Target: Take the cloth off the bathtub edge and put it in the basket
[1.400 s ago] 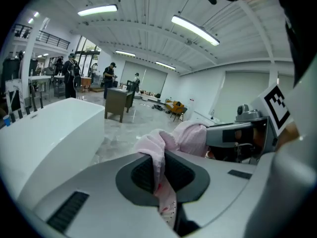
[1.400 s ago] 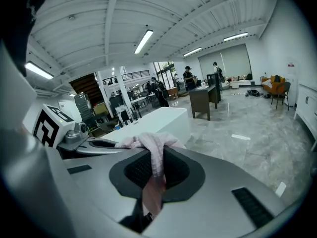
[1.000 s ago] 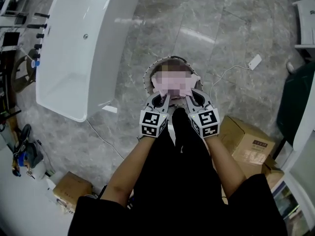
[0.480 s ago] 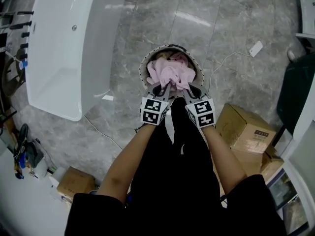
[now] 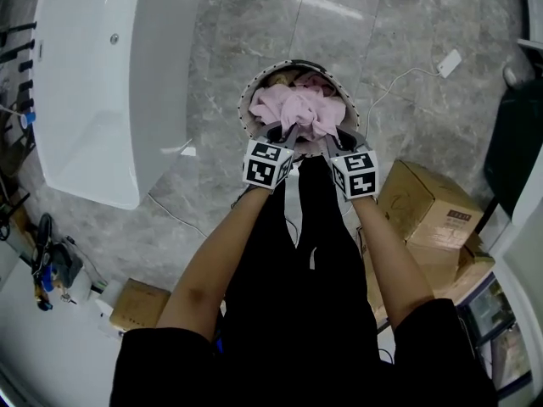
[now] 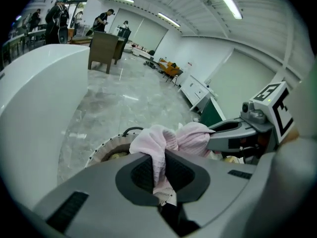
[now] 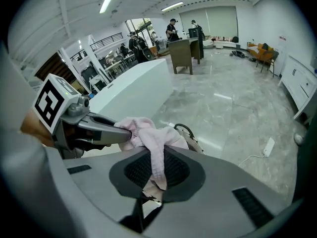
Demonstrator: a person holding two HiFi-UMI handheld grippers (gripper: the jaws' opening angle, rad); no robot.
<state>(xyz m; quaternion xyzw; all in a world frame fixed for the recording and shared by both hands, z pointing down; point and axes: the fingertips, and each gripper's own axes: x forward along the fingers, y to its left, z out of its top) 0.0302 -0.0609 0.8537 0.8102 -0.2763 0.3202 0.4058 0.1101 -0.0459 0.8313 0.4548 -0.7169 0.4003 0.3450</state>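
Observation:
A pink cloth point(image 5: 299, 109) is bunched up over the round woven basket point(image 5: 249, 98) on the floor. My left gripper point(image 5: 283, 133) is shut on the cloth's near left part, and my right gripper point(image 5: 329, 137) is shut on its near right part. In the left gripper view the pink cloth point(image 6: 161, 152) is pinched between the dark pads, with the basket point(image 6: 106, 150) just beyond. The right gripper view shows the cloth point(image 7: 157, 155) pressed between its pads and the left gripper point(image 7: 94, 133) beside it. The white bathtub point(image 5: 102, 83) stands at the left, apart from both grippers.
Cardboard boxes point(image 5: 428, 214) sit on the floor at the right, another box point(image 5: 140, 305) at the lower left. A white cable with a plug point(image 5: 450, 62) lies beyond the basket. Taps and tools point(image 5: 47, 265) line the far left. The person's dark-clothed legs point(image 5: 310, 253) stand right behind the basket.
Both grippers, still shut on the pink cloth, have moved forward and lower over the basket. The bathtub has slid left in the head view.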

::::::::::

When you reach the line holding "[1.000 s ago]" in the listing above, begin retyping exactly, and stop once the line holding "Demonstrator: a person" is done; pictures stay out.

[1.000 s ago] 
[0.480 s ago] 
[now] 
[now] 
[now] 
Demonstrator: a person holding two HiFi-UMI handheld grippers (gripper: the jaws' opening angle, rad); no robot.

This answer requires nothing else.